Karya-karya Ilmiah asy-Syathibi
Sebagai seorang Ulama besar di zamannya, terutama bidang ushul al-Fiqih
dan sastra Arab, asy-Syathibi juga menulis beberapa buku, yang sampai saat ini
baru bisa dilacak sebanyak enam buah, sebagaimana berikut:
a.
Kitab al-Muwafaqat
Kitab ini
terdiri dari 4 juz dan awalnya kitab ini berjudul al-Ta’rif bi Asrar al-Taklif kemudian setelah Imam Syathibi
bermimpi, dirubah menjadi al-Muwafaqat
b.
Kitab al-I’tisham
Buku ini
terdiri dari dua juz dan ditulis setelah Kitab al-Muwafaqat. Dalam buku ini asy-sytahibi menjelaskan secara detail
tentang bid’ah dan hal-hal yang terkait dengan persoalan bid’ah.
c.
Kitab al-Majalis
Kitab ini
merupakan syarah dari Kitab al-Buyu’ yang terdapat dalam
Shahih al-Bukhari. Attanbakaty menilai faidah buku ini dengan menyebutnya: “Minal Fawaid Wa Al-Tahqiqat Ma La
Ya’lamuhu Illa Allah”.
d.
Kitab Syarakh al-Khulashah
Buku ini
adalah buku tentang Ilmu Nahwu yang merupakan penjelasan (syarah) dari Alfiyyah Ibn Malik. Buku ini ditulis dalam jumlah 4 juz dan menurut Attanbakaty, buku ini merupakan syarah Alfiyyah Ibn Malik terlengkap dan terbaik setelah
dilihat dari segi kedalaman dan keluasan ilmu yang dipaparkan
e.
Kitab Unwan al-Ittifaq Fi al-Ilm al-Isytiqaq
Buku ini
berisi tentang Ilmu Sharf dan Fiqh Lughah. Buku ini sudah tidak dapat
dijumpai lagi karena sudah lenyap sewaktu asy-Syathibi masih hidup.
f.
Kitab Ushul an-Nahwi
Buku ini
membahas tentang Qawaid
Lughah
dalam Ilmu Sharf dan Ilm Nahwu.
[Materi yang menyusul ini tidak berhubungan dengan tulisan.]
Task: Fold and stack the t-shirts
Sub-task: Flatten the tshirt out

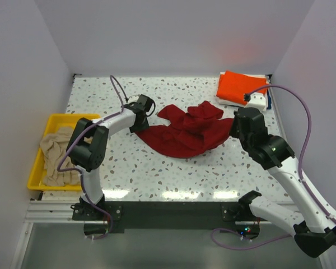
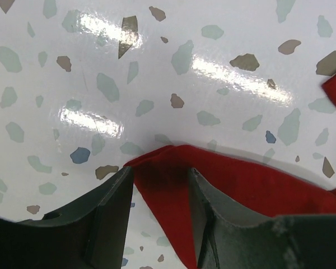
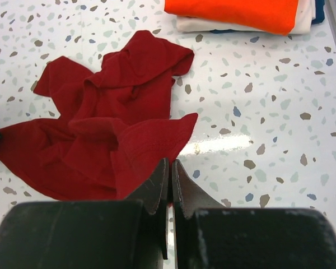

Di dalam buku ini dibahas
tentang Qawaid Ashliyyah.
g.
Kitab al-Ifadaat Wa al-Insyadaat
Buku ini
khusus dibuat sebagai gambaran perjalanan hidup Imam Syathibi sekaligus menyebutkan
guru-guru dan murid-muridnya.
h.
Kitab Fatawa al-Syathibi
Buku ini
menampilkan fatwa-fatwa Imam asyy-Syathibi dan ditulis oleh muridnya.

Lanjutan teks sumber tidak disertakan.